* Work instruction
Bring together copies of the lines in the data below that contain the word "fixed".

* Data for this exercise
————
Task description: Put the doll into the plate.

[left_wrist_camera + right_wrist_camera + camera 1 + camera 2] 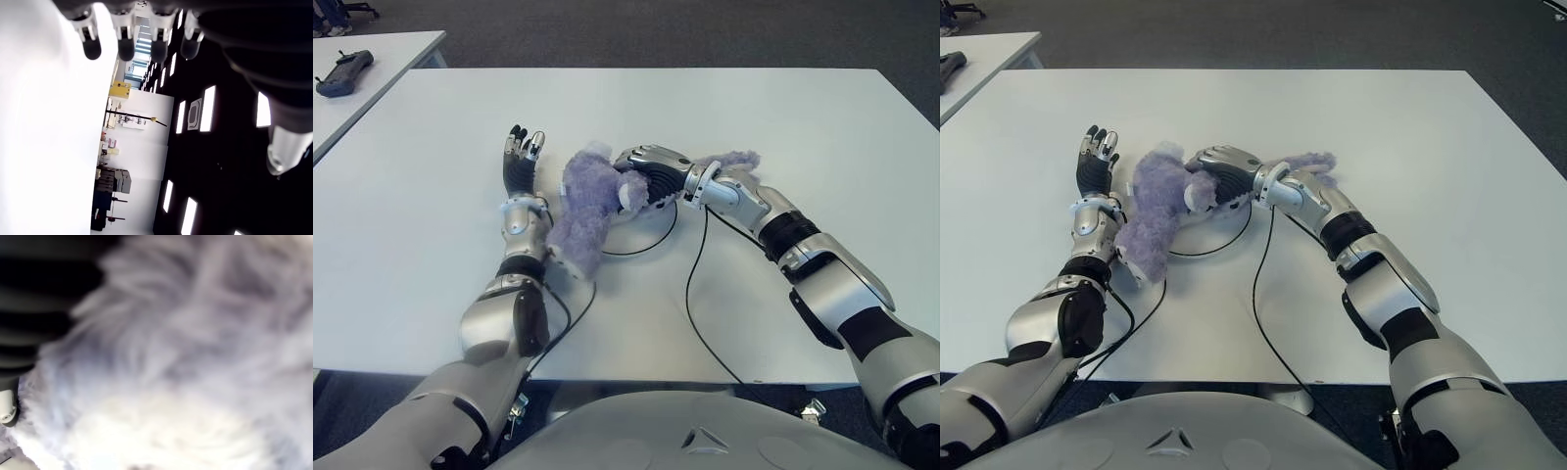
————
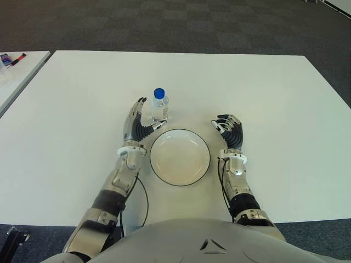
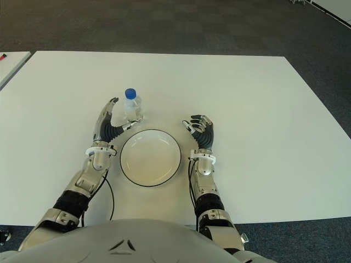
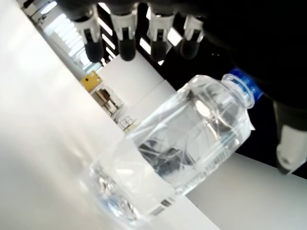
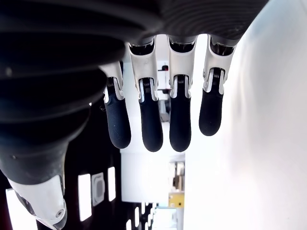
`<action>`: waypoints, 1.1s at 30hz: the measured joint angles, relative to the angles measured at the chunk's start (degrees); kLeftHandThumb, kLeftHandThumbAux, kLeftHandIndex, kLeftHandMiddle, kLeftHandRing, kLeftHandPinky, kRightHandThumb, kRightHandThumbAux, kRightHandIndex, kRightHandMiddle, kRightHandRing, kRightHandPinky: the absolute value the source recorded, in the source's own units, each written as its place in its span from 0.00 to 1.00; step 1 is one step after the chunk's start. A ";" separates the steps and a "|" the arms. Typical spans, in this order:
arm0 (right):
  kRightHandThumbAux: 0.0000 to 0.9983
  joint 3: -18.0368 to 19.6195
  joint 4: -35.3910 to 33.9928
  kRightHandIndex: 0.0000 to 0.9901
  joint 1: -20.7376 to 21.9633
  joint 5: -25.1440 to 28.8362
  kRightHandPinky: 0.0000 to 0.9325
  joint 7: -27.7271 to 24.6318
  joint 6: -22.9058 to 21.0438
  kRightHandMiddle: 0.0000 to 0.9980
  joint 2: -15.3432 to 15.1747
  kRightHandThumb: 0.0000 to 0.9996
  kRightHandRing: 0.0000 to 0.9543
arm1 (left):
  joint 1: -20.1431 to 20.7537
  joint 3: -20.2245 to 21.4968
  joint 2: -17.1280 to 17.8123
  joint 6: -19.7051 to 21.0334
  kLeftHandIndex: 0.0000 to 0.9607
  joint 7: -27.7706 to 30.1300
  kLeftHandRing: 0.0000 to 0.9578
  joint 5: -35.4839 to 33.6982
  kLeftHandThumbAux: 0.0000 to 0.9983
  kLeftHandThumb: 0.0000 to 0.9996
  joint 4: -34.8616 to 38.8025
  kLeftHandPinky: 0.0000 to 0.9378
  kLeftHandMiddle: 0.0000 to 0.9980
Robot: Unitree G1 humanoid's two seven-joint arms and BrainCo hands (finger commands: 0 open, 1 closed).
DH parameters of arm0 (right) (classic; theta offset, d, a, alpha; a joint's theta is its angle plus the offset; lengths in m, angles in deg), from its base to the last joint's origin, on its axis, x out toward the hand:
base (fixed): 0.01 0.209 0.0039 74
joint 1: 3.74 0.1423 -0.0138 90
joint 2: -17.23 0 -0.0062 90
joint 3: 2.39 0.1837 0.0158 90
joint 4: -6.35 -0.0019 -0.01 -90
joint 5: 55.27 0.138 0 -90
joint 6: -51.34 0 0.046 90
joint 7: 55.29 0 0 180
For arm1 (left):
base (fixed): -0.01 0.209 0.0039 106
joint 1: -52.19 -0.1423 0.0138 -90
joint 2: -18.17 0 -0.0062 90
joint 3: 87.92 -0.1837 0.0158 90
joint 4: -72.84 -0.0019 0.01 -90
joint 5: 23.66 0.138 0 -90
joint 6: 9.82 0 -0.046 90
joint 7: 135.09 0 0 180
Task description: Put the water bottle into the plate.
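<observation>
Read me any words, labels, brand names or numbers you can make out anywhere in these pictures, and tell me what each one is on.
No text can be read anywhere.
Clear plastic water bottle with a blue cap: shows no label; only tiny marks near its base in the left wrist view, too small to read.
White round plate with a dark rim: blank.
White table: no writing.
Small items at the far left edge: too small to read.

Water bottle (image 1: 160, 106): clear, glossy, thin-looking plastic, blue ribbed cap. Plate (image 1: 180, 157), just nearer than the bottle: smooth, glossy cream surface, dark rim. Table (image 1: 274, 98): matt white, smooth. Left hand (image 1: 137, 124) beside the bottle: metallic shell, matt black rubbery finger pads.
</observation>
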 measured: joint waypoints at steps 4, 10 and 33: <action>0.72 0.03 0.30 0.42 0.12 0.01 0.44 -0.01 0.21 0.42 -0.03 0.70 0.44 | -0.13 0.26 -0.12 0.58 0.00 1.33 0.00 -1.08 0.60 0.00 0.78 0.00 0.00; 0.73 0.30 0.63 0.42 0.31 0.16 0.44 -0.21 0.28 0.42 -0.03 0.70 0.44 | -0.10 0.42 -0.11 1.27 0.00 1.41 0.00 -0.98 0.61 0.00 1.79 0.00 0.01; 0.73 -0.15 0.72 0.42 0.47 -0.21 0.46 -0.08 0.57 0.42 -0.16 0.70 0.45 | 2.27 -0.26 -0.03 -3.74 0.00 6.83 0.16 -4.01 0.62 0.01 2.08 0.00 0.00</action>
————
* Task output
base (fixed): 0.01 0.209 0.0039 74
base (fixed): -0.01 0.209 0.0039 106

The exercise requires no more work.